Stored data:
- - - - -

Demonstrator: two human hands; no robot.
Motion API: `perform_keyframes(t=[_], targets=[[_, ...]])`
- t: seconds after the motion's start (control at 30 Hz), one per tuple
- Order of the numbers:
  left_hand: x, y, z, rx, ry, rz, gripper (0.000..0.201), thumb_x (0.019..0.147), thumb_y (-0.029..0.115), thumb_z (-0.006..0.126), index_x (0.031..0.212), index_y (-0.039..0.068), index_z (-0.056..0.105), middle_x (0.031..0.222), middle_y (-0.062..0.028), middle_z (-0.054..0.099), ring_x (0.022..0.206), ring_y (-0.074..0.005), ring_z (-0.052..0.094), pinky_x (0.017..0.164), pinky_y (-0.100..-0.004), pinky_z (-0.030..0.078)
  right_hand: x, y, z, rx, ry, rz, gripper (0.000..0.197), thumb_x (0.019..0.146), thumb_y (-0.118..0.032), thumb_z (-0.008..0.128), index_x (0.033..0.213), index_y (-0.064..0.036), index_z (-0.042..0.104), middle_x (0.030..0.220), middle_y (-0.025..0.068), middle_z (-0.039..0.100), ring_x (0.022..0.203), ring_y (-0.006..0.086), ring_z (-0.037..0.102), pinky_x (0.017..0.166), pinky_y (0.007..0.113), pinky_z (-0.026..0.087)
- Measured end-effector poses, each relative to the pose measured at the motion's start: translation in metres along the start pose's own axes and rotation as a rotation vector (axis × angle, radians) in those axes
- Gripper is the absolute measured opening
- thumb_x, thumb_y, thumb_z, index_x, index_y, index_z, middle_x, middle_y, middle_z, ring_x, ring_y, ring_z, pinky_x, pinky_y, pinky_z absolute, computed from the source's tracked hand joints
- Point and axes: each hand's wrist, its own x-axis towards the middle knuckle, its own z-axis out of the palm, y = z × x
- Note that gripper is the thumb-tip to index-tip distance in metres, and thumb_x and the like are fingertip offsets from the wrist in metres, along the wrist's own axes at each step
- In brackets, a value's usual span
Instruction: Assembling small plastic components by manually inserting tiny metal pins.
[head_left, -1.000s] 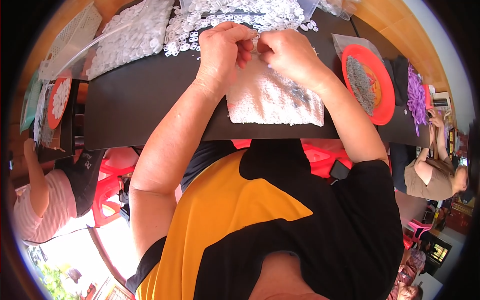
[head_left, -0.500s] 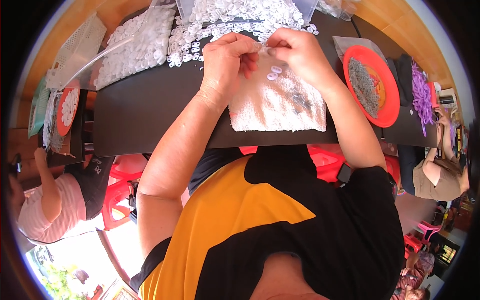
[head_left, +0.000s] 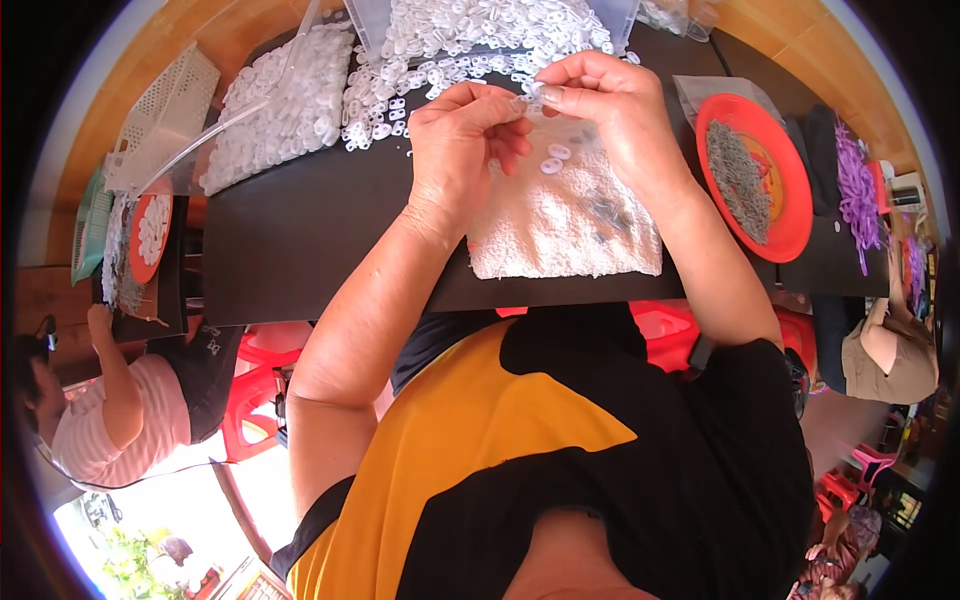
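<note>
My left hand [head_left: 462, 140] is closed in a pinch, its thumb and index fingertip near the other hand's fingertips. Facing it, my right hand [head_left: 622, 112] pinches a small whitish piece [head_left: 535, 92], too small to tell in kind. What the left fingertips hold is hidden. Both hands are raised over the far part of a white towel [head_left: 520, 245]. Two white oval plastic pieces with holes [head_left: 556, 158] lie on the towel between the hands. Several small grey metal parts [head_left: 612, 215] are grouped at its right side.
Loose white plastic pieces [head_left: 372, 110] spill before a full clear bin [head_left: 622, 25]; a bag of them [head_left: 275, 110] lies left. At right, a red plate [head_left: 795, 220] holds grey metal parts [head_left: 735, 175], beside purple strips [head_left: 857, 190]. Other people [head_left: 120, 430] sit on both sides.
The scene has shifted slightly down and to the right in view. My right fingers have opened out a little, and the whitish piece shows at their tips. The left hand keeps its pinch.
</note>
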Motion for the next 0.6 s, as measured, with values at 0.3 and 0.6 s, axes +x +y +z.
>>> perform_keyframes(t=[0.3,0.6], targets=[[-0.0001,-0.0010,0.0011,-0.051,0.021,0.005,0.008,0.081,0.002,0.066,0.082,-0.004,0.061,0.069,-0.0127,0.064,0.052,-0.0179,0.061,0.044,-0.0262,0.043,-0.0004,0.0009,-0.0014,-0.057,-0.021,-0.024,0.016,0.085,0.000,0.061,0.100,0.0045,0.066,0.091,0.0069,0.067,0.082,0.0129,0.063,0.080,0.024,0.048],[-0.0058,-0.0002,0.0051,0.000,0.029,0.017,0.008,0.083,0.003,0.063,0.087,-0.004,0.061,0.074,-0.0127,0.064,0.057,-0.0182,0.060,0.049,-0.0276,0.045,-0.0030,0.0026,0.0065,-0.039,-0.015,-0.058,0.014,0.081,0.001,0.066,0.094,0.0036,0.068,0.085,0.0057,0.068,0.080,0.0094,0.062,0.075,0.023,0.049]])
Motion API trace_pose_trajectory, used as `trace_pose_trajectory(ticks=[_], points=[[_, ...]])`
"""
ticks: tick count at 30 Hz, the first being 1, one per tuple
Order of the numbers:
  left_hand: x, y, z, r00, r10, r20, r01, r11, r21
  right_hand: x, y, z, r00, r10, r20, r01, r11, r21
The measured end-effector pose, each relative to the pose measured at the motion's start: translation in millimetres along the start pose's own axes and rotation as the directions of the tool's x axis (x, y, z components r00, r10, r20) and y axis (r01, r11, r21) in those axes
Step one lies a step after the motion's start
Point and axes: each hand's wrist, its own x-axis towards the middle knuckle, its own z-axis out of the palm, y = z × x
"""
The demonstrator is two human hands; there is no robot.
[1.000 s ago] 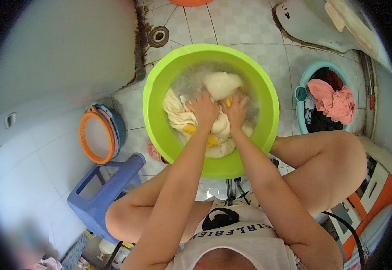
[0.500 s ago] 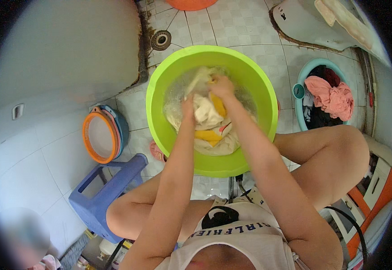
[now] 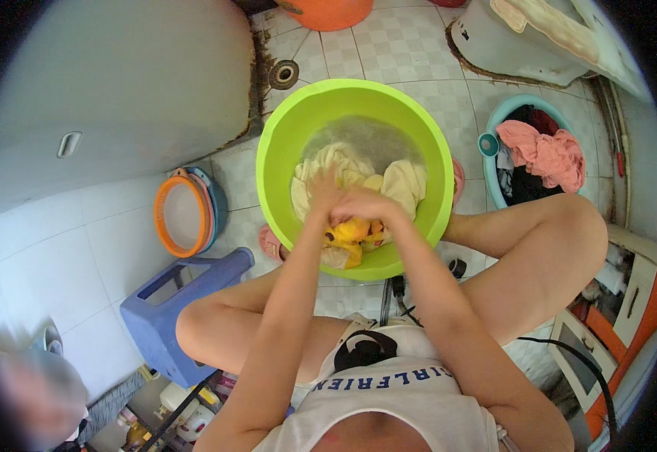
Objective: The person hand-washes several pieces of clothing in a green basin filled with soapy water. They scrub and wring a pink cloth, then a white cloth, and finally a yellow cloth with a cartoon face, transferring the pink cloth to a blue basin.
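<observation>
Inside a lime-green basin [image 3: 269,154] lies a wet cream and yellow garment [image 3: 400,182] in cloudy water. My left hand [image 3: 324,192] rests against the cream cloth, its fingers stretched out and slightly blurred. Crossing toward it, my right hand [image 3: 366,203] is closed on a bunched yellow part of the garment, just below the left hand. The right fingertips are hidden in the cloth. Both hands touch or nearly touch each other near the basin's middle.
A light-blue tub [image 3: 493,181] of dark and pink clothes stands at right, with a small teal cup [image 3: 488,145] at its rim. Stacked small basins [image 3: 161,226] and a blue plastic stool [image 3: 155,301] are at left. A floor drain [image 3: 284,74] lies beyond; an orange basin [image 3: 336,15] sits at the top.
Both hands have drawn nearer to me and closer together. The yellow part is bunched under my right hand, the cream cloth spread farther out. The view has shifted slightly.
</observation>
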Motion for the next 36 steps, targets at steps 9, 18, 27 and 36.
trace_pose_trajectory(ticks=[9,18,27,36], points=[[-48,31,39,0.921,0.130,-0.367,-0.065,0.981,0.184,13,98,10,0.283,-0.091,-0.955,-0.556,0.796,-0.241],[9,33,44,0.844,0.121,-0.522,0.074,0.939,0.336,61,114,-26,0.432,-0.050,-0.901,-0.670,0.651,-0.357],[79,35,37,0.969,-0.144,-0.199,0.208,0.913,0.350,105,143,-71,0.377,0.199,-0.905,-0.628,0.773,-0.092],[72,-34,-2,0.945,-0.282,0.162,0.221,0.191,-0.956,75,33,-73,0.512,0.078,-0.855,0.066,0.989,0.130]])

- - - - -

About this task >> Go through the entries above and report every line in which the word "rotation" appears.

Solution below >>
- Measured end-effector poses, each relative to the pose measured at the motion's start: translation in metres along the start pose's own axes and rotation as a rotation vector (axis × angle, radians) in those axes
The measured end-effector pose, each relative to the pose measured at the motion's start: translation in millimetres along the start pose's own axes and rotation as the directions of the tool's x axis (x, y, z components r00, r10, r20) and y axis (r01, r11, r21) in those axes

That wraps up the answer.